> [Exercise data]:

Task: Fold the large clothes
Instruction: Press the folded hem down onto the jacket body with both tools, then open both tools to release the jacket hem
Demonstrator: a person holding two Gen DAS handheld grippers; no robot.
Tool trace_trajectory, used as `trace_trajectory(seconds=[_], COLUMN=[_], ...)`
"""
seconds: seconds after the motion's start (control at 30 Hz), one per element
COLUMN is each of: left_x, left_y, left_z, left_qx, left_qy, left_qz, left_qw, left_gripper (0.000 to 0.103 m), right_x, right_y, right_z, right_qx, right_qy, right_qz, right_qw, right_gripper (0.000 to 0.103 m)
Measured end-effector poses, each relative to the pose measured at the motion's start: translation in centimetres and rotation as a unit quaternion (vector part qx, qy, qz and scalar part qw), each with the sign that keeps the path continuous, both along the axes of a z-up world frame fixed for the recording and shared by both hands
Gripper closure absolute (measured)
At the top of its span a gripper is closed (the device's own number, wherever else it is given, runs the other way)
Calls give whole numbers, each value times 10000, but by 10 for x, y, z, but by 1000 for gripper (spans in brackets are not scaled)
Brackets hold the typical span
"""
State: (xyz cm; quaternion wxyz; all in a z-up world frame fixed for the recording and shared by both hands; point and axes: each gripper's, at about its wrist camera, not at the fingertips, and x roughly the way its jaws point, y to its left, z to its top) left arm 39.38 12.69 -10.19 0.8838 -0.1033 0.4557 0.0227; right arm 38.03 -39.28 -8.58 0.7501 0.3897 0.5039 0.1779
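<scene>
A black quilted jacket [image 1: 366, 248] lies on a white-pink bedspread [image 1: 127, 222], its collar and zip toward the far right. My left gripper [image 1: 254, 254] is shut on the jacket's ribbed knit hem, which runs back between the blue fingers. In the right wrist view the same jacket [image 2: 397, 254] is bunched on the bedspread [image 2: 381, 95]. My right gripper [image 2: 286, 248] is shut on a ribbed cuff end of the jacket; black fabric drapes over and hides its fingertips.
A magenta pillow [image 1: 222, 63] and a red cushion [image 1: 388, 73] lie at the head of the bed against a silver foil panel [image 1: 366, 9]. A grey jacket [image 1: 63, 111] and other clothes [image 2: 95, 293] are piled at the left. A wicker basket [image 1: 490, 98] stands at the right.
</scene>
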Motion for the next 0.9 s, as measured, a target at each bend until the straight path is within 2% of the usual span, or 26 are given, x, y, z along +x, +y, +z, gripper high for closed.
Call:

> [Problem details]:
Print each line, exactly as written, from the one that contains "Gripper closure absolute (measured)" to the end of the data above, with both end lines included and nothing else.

> [Reply to the task]:
Gripper closure absolute (measured)
At the top of its span a gripper is closed (the device's own number, wherever else it is given, runs the other way)
Calls give whole numbers, each value times 10000, but by 10 for x, y, z, but by 1000 for gripper (spans in brackets are not scaled)
Brackets hold the typical span
"""
State: (xyz cm; quaternion wxyz; all in a z-up world frame fixed for the recording and shared by both hands; point and axes: each gripper's, at about its wrist camera, not at the fingertips, and x roughly the way its jaws point, y to its left, z to its top) left arm 39.38 12.69 -10.19 0.8838 -0.1033 0.4557 0.0227; right arm 38.03 -39.28 -8.58 0.7501 0.3897 0.5039 0.1779
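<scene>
A black quilted jacket [image 1: 366, 248] lies on a white-pink bedspread [image 1: 127, 222], its collar and zip toward the far right. My left gripper [image 1: 254, 254] is shut on the jacket's ribbed knit hem, which runs back between the blue fingers. In the right wrist view the same jacket [image 2: 397, 254] is bunched on the bedspread [image 2: 381, 95]. My right gripper [image 2: 286, 248] is shut on a ribbed cuff end of the jacket; black fabric drapes over and hides its fingertips.
A magenta pillow [image 1: 222, 63] and a red cushion [image 1: 388, 73] lie at the head of the bed against a silver foil panel [image 1: 366, 9]. A grey jacket [image 1: 63, 111] and other clothes [image 2: 95, 293] are piled at the left. A wicker basket [image 1: 490, 98] stands at the right.
</scene>
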Motion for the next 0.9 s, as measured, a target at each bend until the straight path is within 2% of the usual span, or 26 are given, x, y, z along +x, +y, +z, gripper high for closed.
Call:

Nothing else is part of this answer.